(resposta a um artigo de jornal - um pedido de desculpa à minha pastora)
Deixou, pois
a mulher o seu cântaro, e foi à cidade, e disse àqueles homens: Vinde e vede um
homem que me disse tudo quanto tenho feito; porventura, não é este o Cristo?
Saíram, pois, da cidade e foram ter com ele [Jesus]. -
João 4.28 a 30
Caso Jesus fizesse parte de uma das comunidades que conheço,
que bem poderiam ser identificadas como “as igrejas das donas de casa”, certamente
teria dito aos homens que chegaram noticiados por uma mulher, que a vinda
deles não valia, que seria necessário começar tudo de novo, que apenas um
homem, o autorizado a falar, proclamar e ensinar, teria legitimidade pra dizer alguma coisa em nome de Deus. Então vamos fazer assim, diria Jesus, eu vou
chegar outra vez perto do poço, você, é você mesmo, você que é homem, chefe de
família vem também se aproximando, é assim mesmo, com a sua mulher, isso, daí
ela vai ficar olhando a gente conversar, depois então você vai pra cidade, porque
o evangelho que estou anunciando será exclusivo dos homens, mesmo que isso
pareça teatro.
Pois é. Não foi assim. A mulher, que ficou conhecida como
adúltera pelos intérpretes (homens é claro), que bem poderia ser a samaritana,
como tem sido corrigido, não tinha o perfil esperado das igrejas das donas de
casa, embora cuidasse da família quando de sua estada no poço. Estava tudo
errado, e Jesus também. A vida dela era fora dos padrões: havia se casado cinco
vezes. Conversou com um estranho. Não conversou respondendo perguntas, não. Fez
colocações sérias. Mostrou conhecer a história de seu povo, expectativas, os lugares do sagrado, sabia o que era um profeta, não só sabia como
dava-lhe crédito, entendia da promessa da vinda do Messias, não só da vinda,
mas da missão dele, o que ele provavelmente diria, qual seria o seu perfil, e
tanto sabia que fez o encaixe entre o que pensava e a pessoa de Jesus e não
teve dúvidas: “não é este o Cristo?” Pergunta retórica, porque antes retornou
pra cidade, sem cântaro, sem nada, pra ser mais rápida, não deu água a beber a Jesus,
como este pedira; sem dúvida, a convicção faz a pressa.

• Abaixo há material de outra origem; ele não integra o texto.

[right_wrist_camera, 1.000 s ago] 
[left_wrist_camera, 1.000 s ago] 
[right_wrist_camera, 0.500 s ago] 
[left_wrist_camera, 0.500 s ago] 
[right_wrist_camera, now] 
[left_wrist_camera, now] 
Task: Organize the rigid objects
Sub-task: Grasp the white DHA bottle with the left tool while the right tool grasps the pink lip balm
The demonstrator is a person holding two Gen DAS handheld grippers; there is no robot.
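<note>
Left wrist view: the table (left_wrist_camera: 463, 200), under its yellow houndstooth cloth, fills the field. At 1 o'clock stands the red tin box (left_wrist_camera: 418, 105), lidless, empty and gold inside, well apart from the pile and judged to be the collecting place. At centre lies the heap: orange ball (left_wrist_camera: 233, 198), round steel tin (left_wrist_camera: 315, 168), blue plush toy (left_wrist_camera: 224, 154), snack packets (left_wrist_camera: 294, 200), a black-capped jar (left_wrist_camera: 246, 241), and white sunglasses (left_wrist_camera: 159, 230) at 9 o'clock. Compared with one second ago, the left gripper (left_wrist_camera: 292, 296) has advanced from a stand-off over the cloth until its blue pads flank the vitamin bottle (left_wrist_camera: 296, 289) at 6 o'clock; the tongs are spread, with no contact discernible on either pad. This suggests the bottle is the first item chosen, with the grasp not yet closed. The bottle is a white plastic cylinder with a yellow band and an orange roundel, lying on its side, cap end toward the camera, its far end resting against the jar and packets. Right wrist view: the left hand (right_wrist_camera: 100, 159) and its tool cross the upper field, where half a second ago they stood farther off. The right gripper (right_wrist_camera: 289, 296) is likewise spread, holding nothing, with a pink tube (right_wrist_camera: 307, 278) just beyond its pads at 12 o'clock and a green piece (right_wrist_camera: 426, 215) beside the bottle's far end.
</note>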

Assim se fez, feita de vocação e missão para uma cidade
inteira, a primeira pastora-missionária, antes de Paulo, antes da famosa e
discutida confissão de Cesaréia por Pedro, antes dos milagres narrados por
João, já que o único milagre que vira fora o de ter tido contato com o espelho da
própria vida, ter conversado com uma pessoa que, ao falar dela e sobre o seu
passado fez com tanto respeito e humanização, que ela simplesmente o viu como
um profeta, não interrompeu o diálogo, nem revidou com agressividade. Daí você
fica pensando se o reconhecimento dela de que Jesus era o Messias teria sido em
razão do diálogo de profundidade, ou se pelo tratamento humano que recebera, ou
se tudo isso estava misturado, o humano e o divino, a pessoa e o gênero, o ser
humano e sua individualidade, sua história e esperança. É claro que as
comunidades, ou as “igrejas das donas de casa”, alienadas, expropriadas por um
falso cristianismo que não entende do humano, nem da história, nem das leituras
das injustiças causadas pela violência do sagrado, muito menos de interpretação
bíblica, embora dela falem como inerrantes interpretes, diriam: Sim-senhor; não-senhor,
faço-sim-senhor, estou-aqui-senhor, e assim confirmariam que a nossa caminhada
na libertação feminina ainda está longe, mas longe, muito longe, de ser considerada a legítima luta contra um dos pecados sociais mais antigos da história.
Será verdade que ainda estamos discutindo os direitos da mulher?